Definimos función que nos devuelve la matriz TF-IDF.

In [51]:
def TF_IDF(tweets_lower_clean, max_words_dictionary = None):
    from sklearn.feature_extraction.text import TfidfVectorizer
    X_1 = TfidfVectorizer(stop_words='english',max_features=10000).fit_transform(tweets_lower_clean)
    return (X_1)

In [52]:
y = np.array(category)
y.shape

(1600000,)

- **3** Word Vectors (embeddings) de spacy

In [53]:
import spacy

In [54]:
#Deben instalar el modelo "en_core_web_lg"
#nlp = spacy.load('en_core_web_lg')

In [55]:
#doc=nlp(u'this is a sentence.')

Definimos función que nos devuelve la matriz Word Vectors (embeddings) de spacy.

In [56]:
def Word_Vectors(tweets_lower_clean, max_words_dictionary = None):
    return 0

## 4. Pruebas

Primero se define una función de ayuda para ejecutar un modelo y que se imprima el resultado de clasificación (accuracy) mediante validación cruzada (k_fold=5):

In [57]:
from sklearn.model_selection import cross_val_score
from sklearn.svm import LinearSVC
from sklearn.linear_model import SGDClassifier
from sklearn.linear_model import Perceptron
from sklearn.linear_model import PassiveAggressiveClassifier
from sklearn.naive_bayes import BernoulliNB, MultinomialNB
from sklearn.neighbors import KNeighborsClassifier
from sklearn.neighbors import NearestCentroid
from sklearn.ensemble import RandomForestClassifier
from collections import Counter

In [58]:
def run_model(clf, X, y):
    scores = cross_val_score(clf, X, y, cv=5)
    print("%s accuracy: %0.2f (+/- %0.2f)" % \
          (str(clf.__class__).split('.')[-1].replace('>','').replace("'",''), 
          scores.mean(), scores.std() * 2))

In [59]:
def run_models(X,y):
    #run_model(LinearSVC(), X, y)
    run_model(SGDClassifier(), X, y)
    run_model(Perceptron(), X, y)
    run_model(PassiveAggressiveClassifier(), X, y)
    run_model(BernoulliNB(), X, y)
    #run_model(MultinomialNB(), X, y)
    #run_model(KNeighborsClassifier(), X, y)
    #run_model(NearestCentroid(), X, y)
    #run_model(RandomForestClassifier(n_estimators=100, max_depth=10), X, y)

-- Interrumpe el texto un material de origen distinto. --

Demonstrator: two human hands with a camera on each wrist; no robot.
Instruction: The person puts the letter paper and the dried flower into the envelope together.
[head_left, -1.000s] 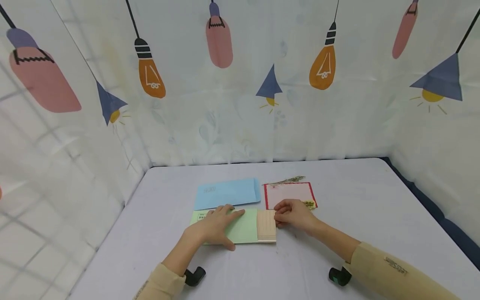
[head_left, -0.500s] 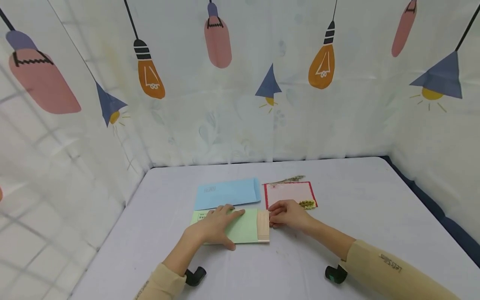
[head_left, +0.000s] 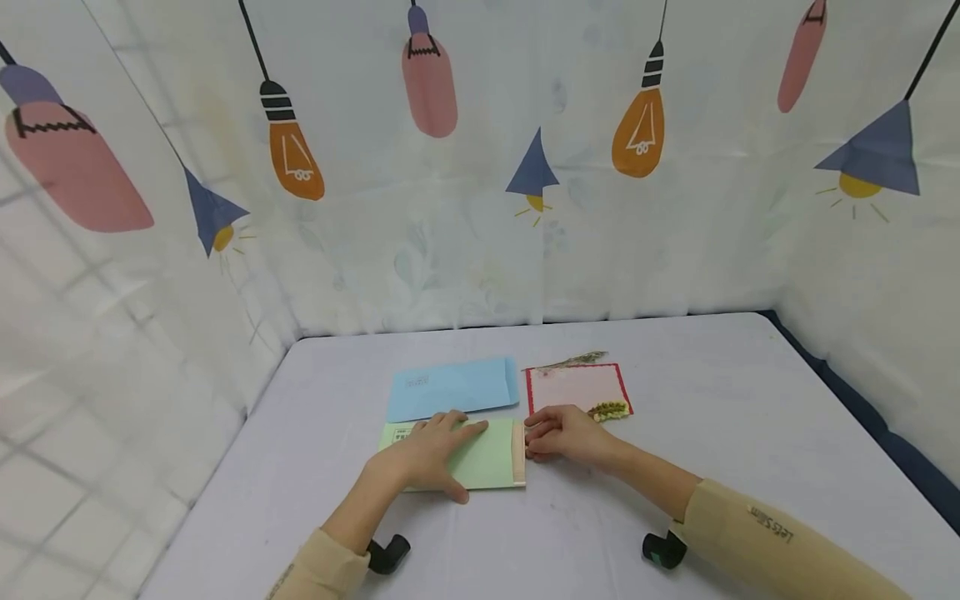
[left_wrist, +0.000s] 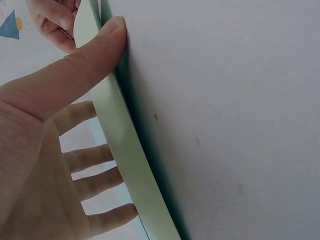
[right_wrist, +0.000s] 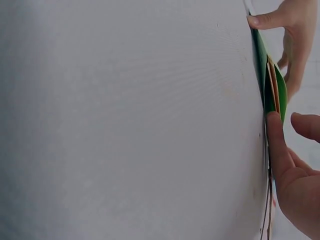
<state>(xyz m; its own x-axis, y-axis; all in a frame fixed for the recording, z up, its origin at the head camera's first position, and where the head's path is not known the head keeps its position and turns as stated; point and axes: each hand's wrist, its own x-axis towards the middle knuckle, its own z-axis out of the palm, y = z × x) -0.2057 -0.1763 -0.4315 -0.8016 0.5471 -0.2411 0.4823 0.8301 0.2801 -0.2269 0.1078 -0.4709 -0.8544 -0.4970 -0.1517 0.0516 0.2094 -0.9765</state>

Ahora efectuamos la prueba.

- **1**. Bag of Words (booleano)

In [60]:
from sklearn.feature_extraction.text import CountVectorizer
import numpy as np
text = np.array(tweets_lower_clean)
txd_matrix = CountVectorizer(binary=True,max_features = 10000).fit_transform(text)
run_models(txd_matrix,y)

SGDClassifier accuracy: 0.76 (+/- 0.00)
Perceptron accuracy: 0.69 (+/- 0.01)
PassiveAggressiveClassifier accuracy: 0.69 (+/- 0.01)
BernoulliNB accuracy: 0.76 (+/- 0.01)


- **2** TF-IDF

In [61]:
from sklearn.feature_extraction.text import TfidfVectorizer
X_1 = TfidfVectorizer(stop_words='english',max_features=10000).fit_transform(tweets_lower_clean)
run_models(X_1,y)

SGDClassifier accuracy: 0.75 (+/- 0.01)
Perceptron accuracy: 0.68 (+/- 0.01)
PassiveAggressiveClassifier accuracy: 0.72 (+/- 0.01)
BernoulliNB accuracy: 0.75 (+/- 0.01)